As we’ve learned from previous blogs, there’s an opportunity to leverage growing commonalities between the equities and foreign exchange markets into a more streamlined approach to trading and by extension the use of a single trading platform for both market. But what’s the best approach to migrating from discrete set-ups for the two segments to a single platform for both?
Participants today have three basic choices when it comes to deploying a trading platform capable of delivering core functionality for both the equities and FX markets:
Any of these approaches can be taken to address the convergence of market structures and behaviors, including market connectivity, price formation, algo execution and algo market-making. And each has its pros and cons.
Multi-asset packaged software
The primary benefit of taking the packaged software route is the fact that its standardized offering reduces cost and allows for more straightforward deployment. The standardized functionality renders customization unnecessary, thereby speeding deployment and reducing implementation costs. Post-deployment, the same standardized core functionality allows users to enjoy run-the-bank costs, regarded as the least onerous of all development options.
But because each package is a non-customizable, off-the-shelf software solution focused on delivering a limited functionality, it can be costly and time-intensive to modify or add to that functionality. Furthermore, developers and suppliers are often inclined to extend functionality only in cases where the addition is likely to drive new client demand. As a result, new functionality deployments tend not to be competitive differentiators, instead deriving from a common denominator among the user base.
In some ways the polar opposite of package software, development frameworks are essentially toolboxes comprised of individual components that can be combined in unique ways to create a solution that meets the specific needs of the client. In extreme cases, such as open-source frameworks, they allow users not only to combine individual modules but also make alterations to the underlying source code, for extended levels of customization.
This kind of approach can offer users the opportunity to differentiate otherwise achievable only via pure bespoke development. What’s more, the pre-built elements of a development toolkit mean that time to market can be reduced dramatically. Finally, the modular approach enhances robustness.
But while these advantages make development frameworks a kind of ‘in- house build light’ option, they come with a high cost of ownership for their users. Organizations can become reliant on in-house teams to develop, deploy and maintain the system on an ongoing basis, introducing key-man risk and other dependencies usually associated with pure internal build.
Buy & Build solutions
Recent years have seen the emergence of Buy & Build solutions that seek to offer the best of both worlds, by combining the advantages of both packaged software and development frameworks. Buy & Build typically offers a pre-defined set of functionality off the shelf while also allowing a high degree of customization to each component.
Buy & Build systems are designed to allow deployment of a fully functional platform straight out of the box, meaning reduced time to market. From this starting point, their architecture allows users to continuously expand or customize the system for competitive differentiation according to business needs and available budgets.

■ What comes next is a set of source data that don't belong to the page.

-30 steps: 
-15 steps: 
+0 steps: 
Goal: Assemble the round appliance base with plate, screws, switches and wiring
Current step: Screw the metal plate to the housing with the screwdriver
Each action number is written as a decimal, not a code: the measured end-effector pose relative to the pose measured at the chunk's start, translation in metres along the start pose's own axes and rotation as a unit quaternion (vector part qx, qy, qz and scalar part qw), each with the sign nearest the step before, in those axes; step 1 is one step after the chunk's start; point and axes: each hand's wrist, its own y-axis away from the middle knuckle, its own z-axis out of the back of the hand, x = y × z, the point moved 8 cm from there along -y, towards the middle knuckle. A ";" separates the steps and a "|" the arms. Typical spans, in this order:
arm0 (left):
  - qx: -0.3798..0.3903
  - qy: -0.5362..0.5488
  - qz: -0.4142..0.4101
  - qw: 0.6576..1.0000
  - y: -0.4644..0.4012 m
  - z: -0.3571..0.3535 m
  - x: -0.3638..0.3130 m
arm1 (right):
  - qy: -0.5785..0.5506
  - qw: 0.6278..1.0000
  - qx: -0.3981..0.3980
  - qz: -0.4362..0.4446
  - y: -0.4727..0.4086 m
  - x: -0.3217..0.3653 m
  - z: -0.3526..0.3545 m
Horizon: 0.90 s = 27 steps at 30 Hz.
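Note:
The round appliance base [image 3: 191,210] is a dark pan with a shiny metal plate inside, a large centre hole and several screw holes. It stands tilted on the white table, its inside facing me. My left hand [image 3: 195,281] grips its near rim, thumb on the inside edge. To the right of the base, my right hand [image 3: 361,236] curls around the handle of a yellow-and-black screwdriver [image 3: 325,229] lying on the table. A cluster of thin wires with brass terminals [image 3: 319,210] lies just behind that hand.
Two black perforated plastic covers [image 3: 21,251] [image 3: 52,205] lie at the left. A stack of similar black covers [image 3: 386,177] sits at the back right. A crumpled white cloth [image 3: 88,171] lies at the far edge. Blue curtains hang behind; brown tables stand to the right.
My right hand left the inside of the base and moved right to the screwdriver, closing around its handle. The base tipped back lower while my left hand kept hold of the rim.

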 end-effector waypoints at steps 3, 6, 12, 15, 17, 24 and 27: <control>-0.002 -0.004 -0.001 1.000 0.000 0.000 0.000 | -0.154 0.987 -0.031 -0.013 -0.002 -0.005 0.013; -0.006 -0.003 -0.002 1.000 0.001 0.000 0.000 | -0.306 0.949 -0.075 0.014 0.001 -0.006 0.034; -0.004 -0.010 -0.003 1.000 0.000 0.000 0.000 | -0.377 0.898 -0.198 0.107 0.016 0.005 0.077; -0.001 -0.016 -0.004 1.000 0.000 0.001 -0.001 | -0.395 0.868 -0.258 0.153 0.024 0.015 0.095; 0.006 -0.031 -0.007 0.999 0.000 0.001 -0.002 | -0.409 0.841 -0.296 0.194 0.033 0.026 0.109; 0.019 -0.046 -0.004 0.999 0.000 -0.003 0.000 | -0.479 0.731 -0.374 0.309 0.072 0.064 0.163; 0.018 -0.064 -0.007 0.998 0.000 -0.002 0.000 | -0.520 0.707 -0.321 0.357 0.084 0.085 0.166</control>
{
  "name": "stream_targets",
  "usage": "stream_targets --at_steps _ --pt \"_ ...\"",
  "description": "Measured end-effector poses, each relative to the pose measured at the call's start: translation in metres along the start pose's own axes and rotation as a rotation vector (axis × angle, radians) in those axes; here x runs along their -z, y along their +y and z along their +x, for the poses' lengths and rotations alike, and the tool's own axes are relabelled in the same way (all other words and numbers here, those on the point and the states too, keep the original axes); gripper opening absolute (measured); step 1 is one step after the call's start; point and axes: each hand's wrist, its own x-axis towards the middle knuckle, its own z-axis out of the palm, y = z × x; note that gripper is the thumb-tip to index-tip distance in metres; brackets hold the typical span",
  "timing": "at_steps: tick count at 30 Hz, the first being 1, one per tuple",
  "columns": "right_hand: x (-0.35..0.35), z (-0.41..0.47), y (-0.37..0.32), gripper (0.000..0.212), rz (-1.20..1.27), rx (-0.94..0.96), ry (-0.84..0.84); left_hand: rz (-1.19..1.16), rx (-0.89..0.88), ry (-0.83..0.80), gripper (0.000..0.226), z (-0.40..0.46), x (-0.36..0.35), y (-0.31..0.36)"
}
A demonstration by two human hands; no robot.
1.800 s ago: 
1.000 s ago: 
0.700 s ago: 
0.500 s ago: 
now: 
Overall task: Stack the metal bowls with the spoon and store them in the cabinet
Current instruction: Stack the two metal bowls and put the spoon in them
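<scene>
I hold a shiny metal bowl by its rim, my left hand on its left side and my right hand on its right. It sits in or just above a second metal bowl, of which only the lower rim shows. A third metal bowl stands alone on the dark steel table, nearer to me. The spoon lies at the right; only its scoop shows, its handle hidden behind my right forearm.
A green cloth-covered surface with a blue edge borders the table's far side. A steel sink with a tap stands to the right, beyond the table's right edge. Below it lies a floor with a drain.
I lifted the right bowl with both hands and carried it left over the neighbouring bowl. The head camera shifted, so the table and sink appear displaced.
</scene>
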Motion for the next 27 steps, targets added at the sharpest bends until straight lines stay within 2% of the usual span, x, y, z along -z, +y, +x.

This approach allows substantial competitive differentiation without creating unhealthy dependencies on software development teams, although as the production software in use diverges from the original base software, higher levels of service and support are required. Failure to ensure this can result in customizations falling out of sync with newer versions of the system. This in turn can force users to abandon costly custom jobs or run the risk of using outdated software that does not benefit from new developments from the original supplier.
There are many benefits to be gained from the natural convergence of the FX and equities markets, among them technology stack rationalization, long a thorn in the side of many financial firms. The convergence of market structures and market practices means that participants can use much of their technology infrastructure across both asset classes without diminishing service levels to either.
Despite different points of origin, vendor solutions in the segment are mature, and their real-world performance qualities proven, making it likely that most market participants can find a market solution that meets their needs.
Buy & Build solutions can provide sell-side market-makers with an opportunity to differentiate their offerings while managing potential downside risks. As with any strategic implementation, firms choosing Buy & Build solutions need to undertake appropriate due diligence to ensure that vendor support going forward will be sufficient to support the level of customization the client chooses.
In many cases, vendors of Buy & Build solutions step beyond a pure supplier relationship toward a development partnership-like structure to engage with their clients. In this model, suppliers often share resources or deploy staff at the customer site and vice versa.
By taking this approach, firms can implement user deployments at scale, within reasonable time frames and with the level of customization that differentiates their service offerings.